WHAT YOU NEED TO DO:
Your answer should consist only of the records, copied exactly, with the images removed.

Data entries
▶

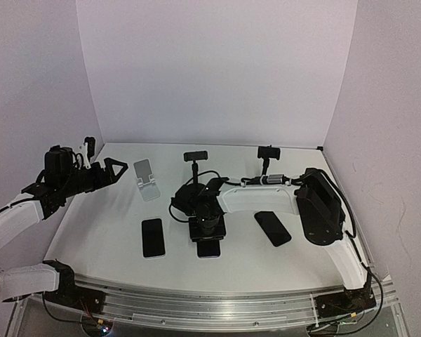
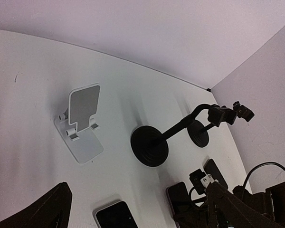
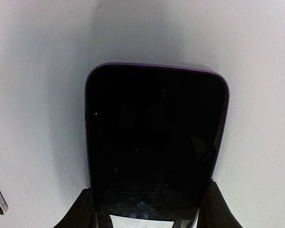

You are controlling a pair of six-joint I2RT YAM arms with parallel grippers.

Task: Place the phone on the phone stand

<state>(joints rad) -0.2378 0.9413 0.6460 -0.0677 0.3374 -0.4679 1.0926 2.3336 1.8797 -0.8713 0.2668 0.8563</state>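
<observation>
A phone (image 3: pixel 156 137) with a dark screen and purple rim lies flat on the white table, front centre (image 1: pixel 208 248). My right gripper (image 3: pixel 147 211) reaches down over its near end (image 1: pixel 208 235). Its fingers (image 3: pixel 78 211) press against the phone's two long edges. A white folding phone stand (image 1: pixel 146 179) stands empty at the back left, also seen in the left wrist view (image 2: pixel 80 123). My left gripper (image 1: pixel 116 168) hovers wide open above the table's left side, left of the stand, with nothing between its fingers (image 2: pixel 137 216).
Two black clamp stands on round bases (image 1: pixel 189 195) (image 1: pixel 269 152) stand behind the right arm. A second phone (image 1: pixel 153 237) lies front left and a third (image 1: pixel 272 228) front right. White walls close in the back and sides.
</observation>
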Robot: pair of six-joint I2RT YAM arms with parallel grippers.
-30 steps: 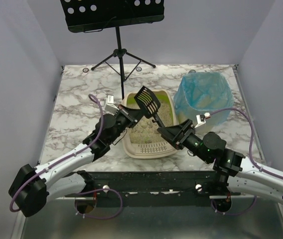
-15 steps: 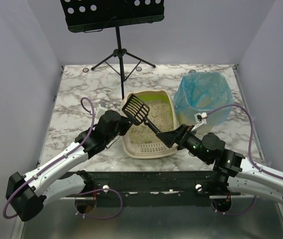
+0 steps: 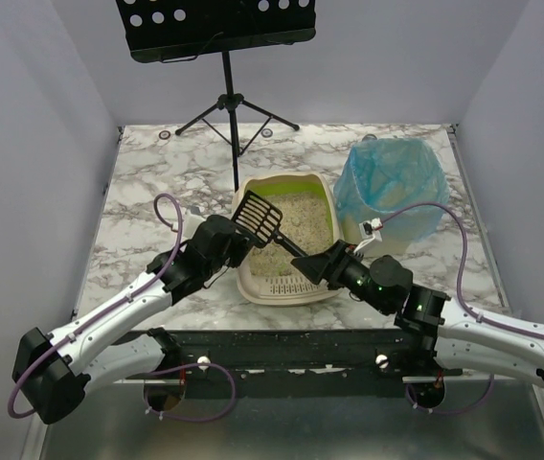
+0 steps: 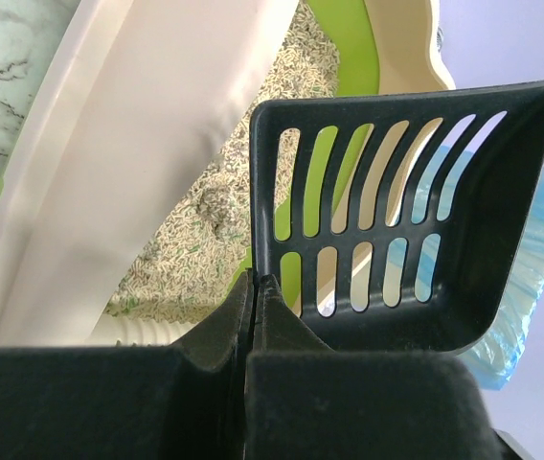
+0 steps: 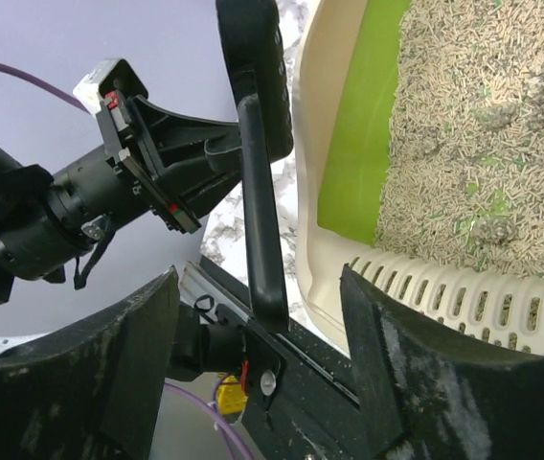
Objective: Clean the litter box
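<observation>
Lowered toward the litter box (image 3: 286,286) on the counter (image 3: 157,192), the litter scoop (image 3: 259,218) is pinched in the closed left gripper (image 4: 253,292). Right gripper (image 5: 258,316) stands open astride its handle; scooping presumably awaits a regrasp.

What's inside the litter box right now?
Tan pellet litter with a few darker clumps lies in the litter box. The black scoop, held above its left side, hides the litter beneath it from the top camera.

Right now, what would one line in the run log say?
left gripper shut on scoop | right gripper open astride its handle | scoop above litter box
</observation>
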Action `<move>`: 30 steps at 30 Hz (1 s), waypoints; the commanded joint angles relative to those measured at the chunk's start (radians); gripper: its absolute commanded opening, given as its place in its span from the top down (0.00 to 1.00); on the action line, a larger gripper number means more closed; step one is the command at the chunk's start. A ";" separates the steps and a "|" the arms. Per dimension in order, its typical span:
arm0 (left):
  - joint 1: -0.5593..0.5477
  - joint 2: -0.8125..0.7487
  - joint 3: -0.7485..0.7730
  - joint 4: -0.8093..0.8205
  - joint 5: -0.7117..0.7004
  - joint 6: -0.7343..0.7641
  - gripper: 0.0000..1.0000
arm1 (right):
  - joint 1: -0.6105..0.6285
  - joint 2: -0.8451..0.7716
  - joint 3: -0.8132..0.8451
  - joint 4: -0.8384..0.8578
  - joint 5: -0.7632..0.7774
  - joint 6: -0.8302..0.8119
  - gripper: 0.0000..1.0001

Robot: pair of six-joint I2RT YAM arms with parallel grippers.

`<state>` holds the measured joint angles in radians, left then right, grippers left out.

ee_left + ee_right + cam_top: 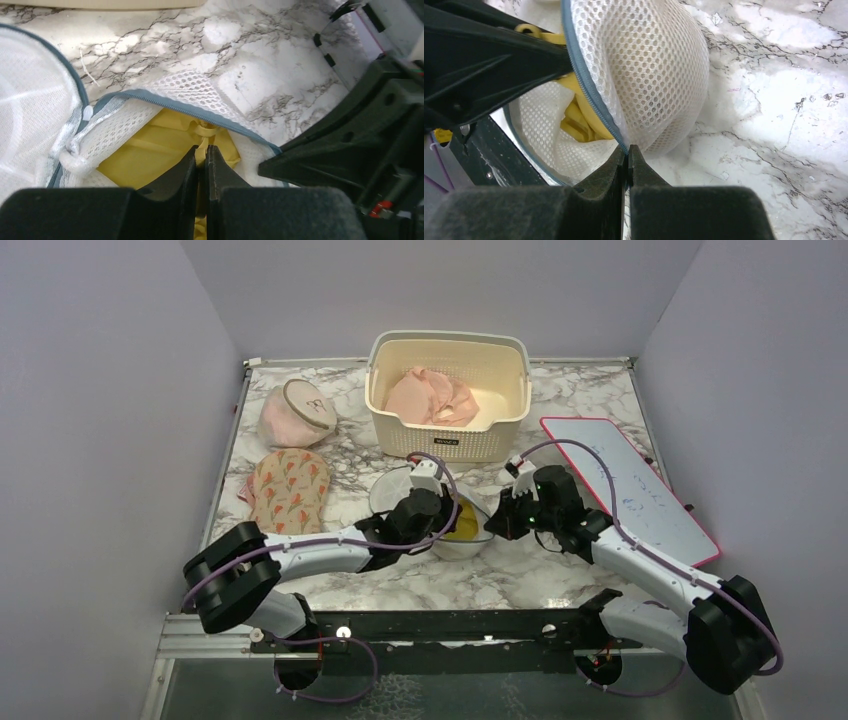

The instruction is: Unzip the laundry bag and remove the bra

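Observation:
The laundry bag (474, 540), white mesh with a grey zip rim, lies unzipped between my two grippers, its round lid (390, 490) folded back to the left. Yellow bra (463, 525) fabric shows inside the opening. My left gripper (201, 150) reaches into the bag (190, 85) and is shut on a yellow strap of the bra (145, 155). On the bag's right side, my right gripper (628, 150) is shut on the grey zip rim of the bag (649, 75). The bra (579, 120) lies bunched behind that rim. Most of the bra is hidden in the mesh.
A cream perforated basket (449, 440) holding a pink garment (432, 398) stands behind the bag. A pinkish round bag (295, 415) and a floral cloth (290, 490) lie at the left. A white board with a pink rim (630, 485) lies at the right.

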<state>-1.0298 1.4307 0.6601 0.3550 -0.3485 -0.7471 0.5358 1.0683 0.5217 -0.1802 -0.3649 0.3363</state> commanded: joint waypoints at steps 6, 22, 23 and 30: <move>-0.004 -0.191 -0.002 0.042 0.084 0.096 1.00 | 0.004 -0.019 0.024 -0.008 0.047 0.010 0.99; -0.004 -0.339 0.001 0.035 0.271 0.280 1.00 | 0.004 -0.077 0.016 -0.021 0.120 0.027 0.99; -0.004 -0.342 0.008 0.042 0.299 0.291 1.00 | 0.004 -0.076 0.016 -0.022 0.118 0.027 0.99; -0.004 -0.400 0.057 0.111 0.432 0.316 1.00 | 0.004 -0.086 0.012 -0.017 0.112 0.026 0.99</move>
<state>-1.0298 1.0962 0.6579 0.3592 -0.0395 -0.4690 0.5358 1.0008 0.5220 -0.1947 -0.2756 0.3618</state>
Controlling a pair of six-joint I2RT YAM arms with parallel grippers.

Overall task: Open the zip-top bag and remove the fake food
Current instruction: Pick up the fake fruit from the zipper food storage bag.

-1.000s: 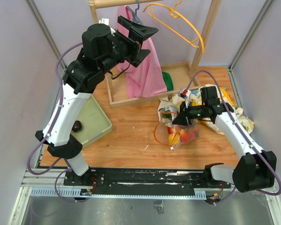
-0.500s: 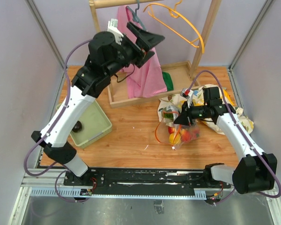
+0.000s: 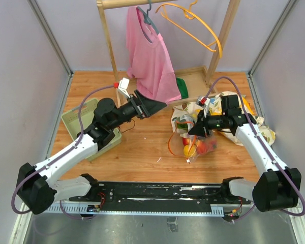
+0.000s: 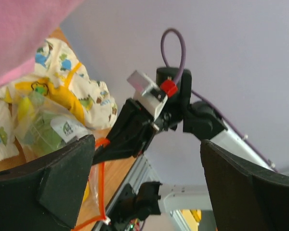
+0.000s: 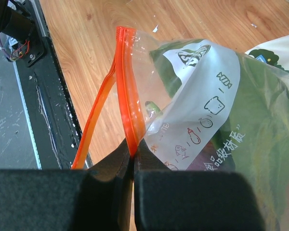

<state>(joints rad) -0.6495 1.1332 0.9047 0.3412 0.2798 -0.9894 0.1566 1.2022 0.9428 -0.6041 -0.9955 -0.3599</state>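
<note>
Pale green tray [image 3: 71, 120] sits far left, with the left arm crossing its near corner. The left gripper [image 3: 158, 105] is mid-table and aimed right, fingers spread wide and holding nothing. A pink shirt [image 3: 150, 61] hangs behind it. The zip-top bag [image 3: 182, 123] is right of centre on the wood, with fake food [image 3: 201, 146], red and yellow pieces, inside its near end. The right gripper [image 5: 134, 156] is pinched tight on the bag's orange zipper strip [image 5: 127, 86]. Dinosaur-print cloth [image 3: 262, 133] lies just right of the bag.
</note>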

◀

FINISHED EXERCISE:
You are controlling a pair of six-joint I2RT YAM arms with parallel grippers.

Task: Place the phone on the phone stand

<state>(joints rad) -0.2378 0.9413 0.6460 -0.0677 0.3374 -0.4679 1.0926 2.3336 1.8797 -0.8713 0.2668 0.8563</state>
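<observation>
A phone (image 3: pixel 156 137) with a dark screen and purple rim lies flat on the white table, front centre (image 1: pixel 208 248). My right gripper (image 3: pixel 147 211) reaches down over its near end (image 1: pixel 208 235). Its fingers (image 3: pixel 78 211) press against the phone's two long edges. A white folding phone stand (image 1: pixel 146 179) stands empty at the back left, also seen in the left wrist view (image 2: pixel 80 123). My left gripper (image 1: pixel 116 168) hovers wide open above the table's left side, left of the stand, with nothing between its fingers (image 2: pixel 137 216).
Two black clamp stands on round bases (image 1: pixel 189 195) (image 1: pixel 269 152) stand behind the right arm. A second phone (image 1: pixel 153 237) lies front left and a third (image 1: pixel 272 228) front right. White walls close in the back and sides.
</observation>
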Robot: pair of six-joint I2RT YAM arms with parallel grippers.
-30 steps: 
-15 steps: 
+0 steps: 
+0 steps: 
+0 steps: 
Objective: Clean the litter box
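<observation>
Lowered toward the litter box (image 3: 286,286) on the counter (image 3: 157,192), the litter scoop (image 3: 259,218) is pinched in the closed left gripper (image 4: 253,292). Right gripper (image 5: 258,316) stands open astride its handle; scooping presumably awaits a regrasp.

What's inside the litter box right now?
Tan pellet litter with a few darker clumps lies in the litter box. The black scoop, held above its left side, hides the litter beneath it from the top camera.

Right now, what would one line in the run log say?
left gripper shut on scoop | right gripper open astride its handle | scoop above litter box
</observation>
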Action `<move>`: 30 steps at 30 Hz (1 s), waypoints; the commanded joint angles relative to those measured at the chunk's start (radians); gripper: its absolute commanded opening, given as its place in its span from the top down (0.00 to 1.00); on the action line, a larger gripper number means more closed; step one is the command at the chunk's start. A ";" separates the steps and a "|" the arms. Per dimension in order, its typical span:
arm0 (left):
  - joint 1: -0.5593..0.5477
  - joint 2: -0.8125..0.7487
  - joint 3: -0.7485..0.7730
  - joint 4: -0.8093..0.8205
  - joint 5: -0.7117..0.7004
  - joint 6: -0.7343..0.7641
  - gripper: 0.0000..1.0000
arm1 (right):
  - joint 1: -0.6105..0.6285
  - joint 2: -0.8451..0.7716
  - joint 3: -0.8132..0.8451
  - joint 4: -0.8384..0.8578
  - joint 5: -0.7632..0.7774
  - joint 6: -0.8302..0.8119
  - gripper: 0.0000..1.0001

Robot: pair of six-joint I2RT YAM arms with parallel grippers.

`<state>` holds the measured joint angles in radians, left then right, grippers left out.

ee_left + ee_right + cam_top: 

The instruction is: Unzip the laundry bag and remove the bra

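Observation:
The laundry bag (474, 540), white mesh with a grey zip rim, lies unzipped between my two grippers, its round lid (390, 490) folded back to the left. Yellow bra (463, 525) fabric shows inside the opening. My left gripper (201, 150) reaches into the bag (190, 85) and is shut on a yellow strap of the bra (145, 155). On the bag's right side, my right gripper (628, 150) is shut on the grey zip rim of the bag (649, 75). The bra (579, 120) lies bunched behind that rim. Most of the bra is hidden in the mesh.
A cream perforated basket (449, 440) holding a pink garment (432, 398) stands behind the bag. A pinkish round bag (295, 415) and a floral cloth (290, 490) lie at the left. A white board with a pink rim (630, 485) lies at the right.
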
<state>-1.0298 1.4307 0.6601 0.3550 -0.3485 -0.7471 0.5358 1.0683 0.5217 -0.1802 -0.3649 0.3363</state> commanded: joint waypoints at steps 6, 22, 23 and 30: <move>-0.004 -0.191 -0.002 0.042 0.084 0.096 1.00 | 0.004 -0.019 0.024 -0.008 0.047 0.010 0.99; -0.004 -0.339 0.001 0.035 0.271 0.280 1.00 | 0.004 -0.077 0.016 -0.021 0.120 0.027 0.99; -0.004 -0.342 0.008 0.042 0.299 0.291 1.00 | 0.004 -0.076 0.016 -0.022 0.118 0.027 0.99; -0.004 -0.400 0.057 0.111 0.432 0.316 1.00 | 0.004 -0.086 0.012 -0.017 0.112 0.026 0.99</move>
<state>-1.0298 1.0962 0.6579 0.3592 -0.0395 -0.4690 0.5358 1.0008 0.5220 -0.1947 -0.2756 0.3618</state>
Controlling a pair of six-joint I2RT YAM arms with parallel grippers.

Overall task: Open the zip-top bag and remove the fake food
Current instruction: Pick up the fake fruit from the zipper food storage bag.

-1.000s: 
-0.500s: 
+0.000s: 
+0.000s: 
+0.000s: 

<state>(joints rad) -0.6495 1.1332 0.9047 0.3412 0.2798 -0.9894 0.1566 1.2022 0.9428 -0.6041 -0.9955 -0.3599</state>
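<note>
Pale green tray [image 3: 71, 120] sits far left, with the left arm crossing its near corner. The left gripper [image 3: 158, 105] is mid-table and aimed right, fingers spread wide and holding nothing. A pink shirt [image 3: 150, 61] hangs behind it. The zip-top bag [image 3: 182, 123] is right of centre on the wood, with fake food [image 3: 201, 146], red and yellow pieces, inside its near end. The right gripper [image 5: 134, 156] is pinched tight on the bag's orange zipper strip [image 5: 127, 86]. Dinosaur-print cloth [image 3: 262, 133] lies just right of the bag.
</note>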

No part of the answer remains open.